Could you retype the lines below, starting at the line holding "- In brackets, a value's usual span" and stopping at the line holding "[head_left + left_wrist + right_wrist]", inclusive? Copy them exactly and drop the images.

-- Information provided --

* * *

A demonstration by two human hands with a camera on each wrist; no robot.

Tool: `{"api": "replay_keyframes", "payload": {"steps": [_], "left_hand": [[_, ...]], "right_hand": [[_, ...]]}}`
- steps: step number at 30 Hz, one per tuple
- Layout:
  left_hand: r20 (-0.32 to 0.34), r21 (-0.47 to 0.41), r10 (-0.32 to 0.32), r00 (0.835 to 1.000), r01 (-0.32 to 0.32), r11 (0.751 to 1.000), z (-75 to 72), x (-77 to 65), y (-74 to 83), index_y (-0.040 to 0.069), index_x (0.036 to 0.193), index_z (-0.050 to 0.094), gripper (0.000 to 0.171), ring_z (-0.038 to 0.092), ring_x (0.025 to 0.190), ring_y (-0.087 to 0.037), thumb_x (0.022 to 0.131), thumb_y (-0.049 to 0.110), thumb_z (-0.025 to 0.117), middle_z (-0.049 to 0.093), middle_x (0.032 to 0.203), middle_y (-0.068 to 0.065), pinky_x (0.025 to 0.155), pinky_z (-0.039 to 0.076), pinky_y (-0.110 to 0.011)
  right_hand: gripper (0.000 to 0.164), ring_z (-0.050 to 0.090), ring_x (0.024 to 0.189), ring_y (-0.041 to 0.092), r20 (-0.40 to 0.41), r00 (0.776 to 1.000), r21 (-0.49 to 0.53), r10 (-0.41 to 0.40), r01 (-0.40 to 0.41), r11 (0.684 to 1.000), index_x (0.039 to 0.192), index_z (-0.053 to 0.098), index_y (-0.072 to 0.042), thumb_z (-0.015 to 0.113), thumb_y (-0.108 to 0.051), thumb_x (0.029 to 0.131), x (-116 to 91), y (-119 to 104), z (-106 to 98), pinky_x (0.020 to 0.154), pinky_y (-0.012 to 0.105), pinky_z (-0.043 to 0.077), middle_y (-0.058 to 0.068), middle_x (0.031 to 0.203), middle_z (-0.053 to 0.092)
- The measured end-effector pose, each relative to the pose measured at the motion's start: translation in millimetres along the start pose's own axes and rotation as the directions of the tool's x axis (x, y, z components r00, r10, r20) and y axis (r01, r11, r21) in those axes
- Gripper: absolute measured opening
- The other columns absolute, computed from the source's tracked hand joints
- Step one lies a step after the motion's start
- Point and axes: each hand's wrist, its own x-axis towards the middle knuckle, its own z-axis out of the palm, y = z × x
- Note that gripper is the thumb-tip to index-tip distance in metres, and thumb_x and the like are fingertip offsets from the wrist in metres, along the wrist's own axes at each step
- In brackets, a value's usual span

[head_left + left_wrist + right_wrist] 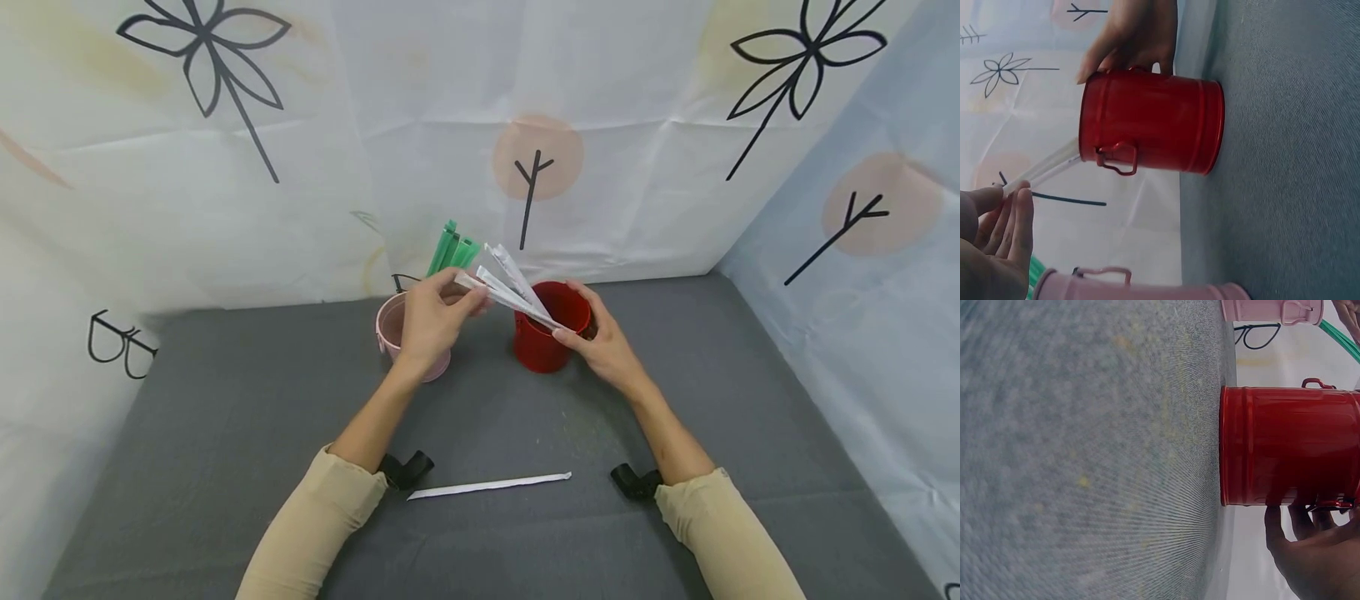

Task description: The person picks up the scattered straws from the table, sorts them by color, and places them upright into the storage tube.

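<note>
White paper-wrapped straws (516, 272) lean out of a red metal bucket (542, 352) toward the left. My left hand (433, 321) pinches at least one of them near its upper end; how many lie between the fingertips, I cannot tell. On the bucket's other side, my right hand (609, 354) grips the wall and rim, with several fingers against the side in the right wrist view. The bucket stands upright on the grey cloth. Behind my left hand, green straws (448, 250) rise from a pink bucket (387, 332), which the hand partly hides.
A single white wrapped straw (491, 486) lies across the grey tabletop (570, 542) between my forearms. Patterned white cloth (420, 150) hangs behind and along both sides of the table. Small side handles stick out from the buckets.
</note>
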Motion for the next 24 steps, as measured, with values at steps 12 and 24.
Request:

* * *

-- Result --
- In brackets, a value's usual span

[head_left + left_wrist + right_wrist] 

The exercise output is complete.